According to them, the bullet entered Lenin's left shoulder blade for a year and, passing obliquely, got stuck on the right collarbone, while not damaging any organs. It turns out that the bullet followed a strange trajectory - a zigzag, otherwise it must have touched either the heart, or the lungs, or, finally, important arteries and blood vessels. If this had happened, Vladimir Ilyich would hardly have been able to get to bed on his own. As for the second bullet, everything is simpler there: it shattered the humerus and got stuck under the skin. Bullet wounds are dangerous sepsis. There were no antibiotics then, but Lenin never even had a fever! Modern doctors believe that, according to these documents, a person could have died ten times already.

Who benefits from this?

First of all, making Kaplan guilty was beneficial to Lenin and his associates. After all, this fully justified the subsequent Red Terror and the leader's illness. This assumption is supported by the way Lenin reacted to events: he was not interested in the investigation, which seems rather strange given his punctuality and corrosiveness.

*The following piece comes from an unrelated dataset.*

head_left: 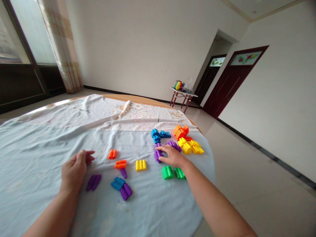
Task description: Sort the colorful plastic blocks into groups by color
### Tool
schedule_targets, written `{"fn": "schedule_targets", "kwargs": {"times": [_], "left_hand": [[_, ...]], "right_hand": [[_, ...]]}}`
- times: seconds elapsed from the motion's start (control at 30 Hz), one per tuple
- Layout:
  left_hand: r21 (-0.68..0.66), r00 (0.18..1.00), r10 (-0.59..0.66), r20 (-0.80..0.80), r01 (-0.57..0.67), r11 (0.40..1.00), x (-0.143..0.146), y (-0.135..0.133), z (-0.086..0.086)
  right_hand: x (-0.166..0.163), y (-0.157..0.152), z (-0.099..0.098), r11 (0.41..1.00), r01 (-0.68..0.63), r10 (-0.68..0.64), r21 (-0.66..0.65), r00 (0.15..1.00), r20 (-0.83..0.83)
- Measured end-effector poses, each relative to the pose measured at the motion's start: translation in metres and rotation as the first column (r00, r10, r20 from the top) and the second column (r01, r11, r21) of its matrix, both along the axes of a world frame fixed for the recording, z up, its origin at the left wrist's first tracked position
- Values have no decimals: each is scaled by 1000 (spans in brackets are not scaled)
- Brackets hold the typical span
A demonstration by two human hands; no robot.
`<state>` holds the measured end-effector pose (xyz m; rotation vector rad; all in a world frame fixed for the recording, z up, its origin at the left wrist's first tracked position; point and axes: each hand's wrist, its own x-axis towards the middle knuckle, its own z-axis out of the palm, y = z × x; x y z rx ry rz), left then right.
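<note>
My right hand [172, 155] reaches over a group of purple plastic blocks [158, 159] on the right side of the cloth, its thumb and index finger at either side of one block. More purple blocks [174, 144] lie just behind that hand, partly covered by it. My left hand [75, 168] rests on the cloth at the left, fingers loosely stretched, with nothing in it. Close to it lies a purple block pair [93, 182]. Between the hands are orange blocks [112, 154], a yellow block group [141, 165] and a blue block [118, 183] touching a purple one [126, 191].
Blue [156, 135], orange [181, 132], yellow [190, 146] and green blocks [168, 172] surround my right hand. A wrinkled light-blue cloth [103, 214] covers the round table. Beyond stands a small table [184, 92] with a colourful bag. A curtain [61, 49] hangs at the left.
</note>
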<state>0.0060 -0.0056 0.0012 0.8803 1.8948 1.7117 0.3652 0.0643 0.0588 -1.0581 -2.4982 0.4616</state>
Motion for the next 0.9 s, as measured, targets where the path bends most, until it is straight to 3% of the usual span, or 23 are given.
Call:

Moreover, according to eyewitnesses, as soon as a conversation about Kaplan came up in his presence, he became gloomy and withdrawn into himself, and Krupskaya cried.

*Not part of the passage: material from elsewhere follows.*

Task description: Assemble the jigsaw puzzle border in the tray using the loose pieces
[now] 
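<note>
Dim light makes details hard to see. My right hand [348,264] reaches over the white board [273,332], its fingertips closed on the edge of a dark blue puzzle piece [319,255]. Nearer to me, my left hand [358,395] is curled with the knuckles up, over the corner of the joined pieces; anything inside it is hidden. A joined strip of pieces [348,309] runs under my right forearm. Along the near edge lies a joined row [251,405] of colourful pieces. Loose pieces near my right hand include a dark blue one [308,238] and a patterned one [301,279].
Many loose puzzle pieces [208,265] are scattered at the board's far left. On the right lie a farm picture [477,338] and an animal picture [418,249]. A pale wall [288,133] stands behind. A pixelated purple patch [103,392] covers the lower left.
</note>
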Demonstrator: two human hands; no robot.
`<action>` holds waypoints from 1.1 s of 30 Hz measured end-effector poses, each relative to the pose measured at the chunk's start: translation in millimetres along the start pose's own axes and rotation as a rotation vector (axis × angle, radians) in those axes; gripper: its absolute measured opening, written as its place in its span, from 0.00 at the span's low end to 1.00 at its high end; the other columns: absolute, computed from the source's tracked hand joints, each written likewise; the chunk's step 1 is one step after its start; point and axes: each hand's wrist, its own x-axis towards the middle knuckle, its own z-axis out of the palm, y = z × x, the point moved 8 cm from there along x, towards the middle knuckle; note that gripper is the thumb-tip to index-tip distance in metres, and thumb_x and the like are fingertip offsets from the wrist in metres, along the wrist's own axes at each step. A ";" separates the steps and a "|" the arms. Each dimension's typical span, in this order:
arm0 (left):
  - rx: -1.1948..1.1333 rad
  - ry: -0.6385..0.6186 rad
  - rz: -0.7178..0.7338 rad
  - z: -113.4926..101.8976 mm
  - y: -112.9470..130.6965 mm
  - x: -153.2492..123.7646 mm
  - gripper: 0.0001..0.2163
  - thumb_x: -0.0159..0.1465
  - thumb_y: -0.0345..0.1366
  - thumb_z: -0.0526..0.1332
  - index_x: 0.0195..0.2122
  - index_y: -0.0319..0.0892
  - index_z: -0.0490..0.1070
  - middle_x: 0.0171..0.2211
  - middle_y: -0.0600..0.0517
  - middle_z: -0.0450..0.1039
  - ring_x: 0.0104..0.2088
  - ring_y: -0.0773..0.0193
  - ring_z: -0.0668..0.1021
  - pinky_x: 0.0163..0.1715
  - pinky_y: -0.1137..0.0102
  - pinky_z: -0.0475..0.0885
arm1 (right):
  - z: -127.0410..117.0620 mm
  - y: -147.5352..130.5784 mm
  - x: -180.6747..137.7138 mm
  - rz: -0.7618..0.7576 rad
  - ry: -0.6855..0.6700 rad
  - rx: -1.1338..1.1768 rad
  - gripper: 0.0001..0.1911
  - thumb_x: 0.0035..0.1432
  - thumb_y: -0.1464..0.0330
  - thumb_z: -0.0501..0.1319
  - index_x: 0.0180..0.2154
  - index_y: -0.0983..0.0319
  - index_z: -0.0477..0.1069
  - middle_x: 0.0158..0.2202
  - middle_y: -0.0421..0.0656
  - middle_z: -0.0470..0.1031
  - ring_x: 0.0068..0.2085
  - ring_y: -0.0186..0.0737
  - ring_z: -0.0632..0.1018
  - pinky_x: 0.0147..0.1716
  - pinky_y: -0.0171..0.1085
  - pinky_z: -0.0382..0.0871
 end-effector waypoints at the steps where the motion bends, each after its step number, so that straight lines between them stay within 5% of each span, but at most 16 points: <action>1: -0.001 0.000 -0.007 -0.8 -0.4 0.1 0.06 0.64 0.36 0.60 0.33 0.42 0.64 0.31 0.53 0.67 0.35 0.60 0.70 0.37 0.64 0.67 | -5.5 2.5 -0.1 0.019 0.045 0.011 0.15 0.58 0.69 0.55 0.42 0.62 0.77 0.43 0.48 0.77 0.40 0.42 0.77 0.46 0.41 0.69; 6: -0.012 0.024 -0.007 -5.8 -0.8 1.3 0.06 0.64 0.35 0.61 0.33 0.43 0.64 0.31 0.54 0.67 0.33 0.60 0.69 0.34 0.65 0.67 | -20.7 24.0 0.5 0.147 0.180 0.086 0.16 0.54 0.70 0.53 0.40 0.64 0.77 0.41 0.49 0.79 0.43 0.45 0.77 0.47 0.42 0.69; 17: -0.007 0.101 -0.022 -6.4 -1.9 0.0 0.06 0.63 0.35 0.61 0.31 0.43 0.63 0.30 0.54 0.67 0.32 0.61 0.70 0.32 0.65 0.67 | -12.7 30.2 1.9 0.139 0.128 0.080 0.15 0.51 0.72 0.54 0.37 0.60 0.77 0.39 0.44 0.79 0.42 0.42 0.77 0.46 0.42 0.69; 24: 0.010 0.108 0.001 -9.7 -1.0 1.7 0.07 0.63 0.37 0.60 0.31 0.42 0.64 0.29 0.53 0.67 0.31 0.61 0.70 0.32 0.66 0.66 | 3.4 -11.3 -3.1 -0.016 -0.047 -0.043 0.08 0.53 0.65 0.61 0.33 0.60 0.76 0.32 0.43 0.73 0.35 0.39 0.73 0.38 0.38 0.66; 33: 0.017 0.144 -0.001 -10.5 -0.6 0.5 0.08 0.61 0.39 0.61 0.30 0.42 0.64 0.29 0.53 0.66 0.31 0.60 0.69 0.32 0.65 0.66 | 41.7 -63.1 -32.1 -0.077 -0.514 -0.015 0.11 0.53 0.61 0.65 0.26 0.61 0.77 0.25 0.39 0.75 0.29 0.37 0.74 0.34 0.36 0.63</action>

Some historians believe that at least three were interested in Lenin's death: Sverdlov, Trotsky and Dzerzhinsky. But these people would hardly have used the blind Socialist Revolutionary as a tool, they would have found a more effective way. However, who knows how it really was. Perhaps by coincidence, the wounds inflicted by Kaplan were not fatal. They didn’t even put Lenin out of action for a long time, and he seemed to understand perfectly well that his associates had almost carried out a conspiracy against him. In any case, already on October 8, seven new members were introduced to the Revolutionary Military Council, in which Trotsky wanted to gather his adherents, who were Trotsky's opponents, including JV Stalin.

If we talk about the version of the staged assassination attempt, then here it was necessary to shoot so as not to touch the vital organs, and this is much more difficult to do in the dark than to kill. Now that we know about so many inconsistencies, it can be assumed that Kaplan was simply framed or used in the dark.

Pardon?

In the bowels of the GULAG in 1930-1940 there were persistent rumors that Fanny Kaplan survived and was seen on Solovki, allegedly working in the prison office. In the old criminal case, the protocol of the interrogation of a certain V. A. Novikov, who was in charge of Kaplan's actions, was preserved. Twenty years later, Novikov claimed to have met Fanny on a walk in one of the transfer prisons in the Sverdlovsk region. The NKVD began a large-scale check, but no trace of Kaplan was found. Nevertheless, rumors that Fanny Kaplan lived to a ripe old age still circulate to this day. If by some miracle she really escaped execution and burning, then only one person could cancel her murder by his secret order - Vladimir Lenin.

However, it is difficult to imagine that the Jewish Socialist-Revolutionary who shot at the leader of the world proletariat was not executed by the Bolsheviks. The only thing that has not yet been established is the fate of Kaplan's remains.